Это «нет» было, конечно, ослаблено дополнением, однако она так звонко и решительно произнесла все три слова, что они все равно прозвучали как признание или вызов. Балч не сразу ответил. Дыхание его участилось, он раза два шевельнул беззвучно губами и, чтобы успокоиться, уставился на огонек сигареты.
— Не по-людски это — обвинять себя за такое. Больно уж добросовестно или больно заносчиво, но результат один. Ты еще доиграешься, вот увидишь.
Но лицо его повернуто к ней на три четверти, и она видит, что, несмотря на эти сказанные шепотом слова, в его глазах нет угрозы. Она вся подалась к нему, выжидательно замерла. Почувствовала, что это преувеличение не завершало, а, напротив, предваряло признание.

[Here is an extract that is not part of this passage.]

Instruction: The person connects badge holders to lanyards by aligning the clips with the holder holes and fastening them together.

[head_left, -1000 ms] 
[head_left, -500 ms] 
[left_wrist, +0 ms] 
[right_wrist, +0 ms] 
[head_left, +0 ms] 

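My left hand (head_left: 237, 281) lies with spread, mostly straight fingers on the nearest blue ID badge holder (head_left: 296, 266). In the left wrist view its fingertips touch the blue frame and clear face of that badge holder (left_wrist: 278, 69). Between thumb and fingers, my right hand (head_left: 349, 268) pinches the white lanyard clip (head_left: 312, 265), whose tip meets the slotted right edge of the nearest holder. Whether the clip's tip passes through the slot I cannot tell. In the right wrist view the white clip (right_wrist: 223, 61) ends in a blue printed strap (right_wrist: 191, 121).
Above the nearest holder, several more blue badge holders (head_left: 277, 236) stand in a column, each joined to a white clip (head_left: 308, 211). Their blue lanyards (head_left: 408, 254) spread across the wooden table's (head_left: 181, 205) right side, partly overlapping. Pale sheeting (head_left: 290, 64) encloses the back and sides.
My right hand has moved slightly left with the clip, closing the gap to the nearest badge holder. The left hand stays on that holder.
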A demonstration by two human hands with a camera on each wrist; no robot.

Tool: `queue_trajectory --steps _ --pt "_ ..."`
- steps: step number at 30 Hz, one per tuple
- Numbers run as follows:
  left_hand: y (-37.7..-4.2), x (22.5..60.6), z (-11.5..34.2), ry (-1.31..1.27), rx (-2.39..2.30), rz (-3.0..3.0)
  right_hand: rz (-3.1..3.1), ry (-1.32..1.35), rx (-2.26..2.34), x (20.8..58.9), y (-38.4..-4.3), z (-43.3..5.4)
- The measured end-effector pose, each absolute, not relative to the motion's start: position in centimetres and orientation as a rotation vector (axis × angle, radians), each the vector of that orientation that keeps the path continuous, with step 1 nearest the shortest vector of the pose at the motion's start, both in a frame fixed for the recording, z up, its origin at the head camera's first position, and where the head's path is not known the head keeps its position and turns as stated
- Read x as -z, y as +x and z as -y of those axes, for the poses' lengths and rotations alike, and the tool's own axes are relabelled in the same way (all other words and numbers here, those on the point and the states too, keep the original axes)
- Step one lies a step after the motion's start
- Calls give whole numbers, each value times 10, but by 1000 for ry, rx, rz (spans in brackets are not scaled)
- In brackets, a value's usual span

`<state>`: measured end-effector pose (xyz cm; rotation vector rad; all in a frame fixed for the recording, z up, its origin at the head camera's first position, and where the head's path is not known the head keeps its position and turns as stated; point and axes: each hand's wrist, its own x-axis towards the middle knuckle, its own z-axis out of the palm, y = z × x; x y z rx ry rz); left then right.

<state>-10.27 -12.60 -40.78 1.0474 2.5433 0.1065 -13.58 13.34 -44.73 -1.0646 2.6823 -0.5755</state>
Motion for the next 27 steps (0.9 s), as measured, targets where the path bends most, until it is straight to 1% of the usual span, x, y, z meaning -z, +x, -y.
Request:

— Я разузнавал про тебя у разных людей, — продолжал он хрипловато. — Думал, навряд ли ты явилась сюда из одной наивности, наверно, была за тобой какая вина, грех или грешок. Иначе сюда не прислали бы. Сюда ведь присылают в наказание. Но так ничего и не узнал. И до сих пор все не знаю, кто же ты на самом деле.
— Сам видишь. Какая есть, такая есть. Не лучше и не хуже.
— В том-то и беда, что не хуже.
— А была б я плохая, тебе-то какая радость?
— Такая, что все было бы по-людски. Обычнее.
— Так плохо ты думаешь о людях?
— Приходится. Это помогает мириться с ними… И с самим собой. А ты мне всю игру портишь.
— Так думай обо мне как можно хуже.
— Я и стараюсь. Все время. — И он взглянул на нее с дерзкой откровенностью.
— Помогает? — с тенью горькой усмешки спросила она.
— Нет, провались все к дьяволу, не помогает! Во что ты меня превратила, девчонка. Если бы не ты… Никогда я ни в чем не сомневался. Плевал я на всякие премудрости. А ты подбиваешь меня играть втемную. К тому, чтобы я поверил в несуществующее, в невозможное. В такое, о чем я и понятия не имел, ты вбиваешь мне в голову, что это есть, что это возможно: проверь, дескать. Нет, не верю!
— Ты вправду так считаешь, Балч? Погоди, сперва подумай: ты уверен?
Он долго молчит.
— Нет, — сдается он наконец и, сникнув, неохотно признается: — Ни в чем я уже не уверен.
И тут же взрывается:
— Потерял я себя, нет мне покоя. И все из-за тебя.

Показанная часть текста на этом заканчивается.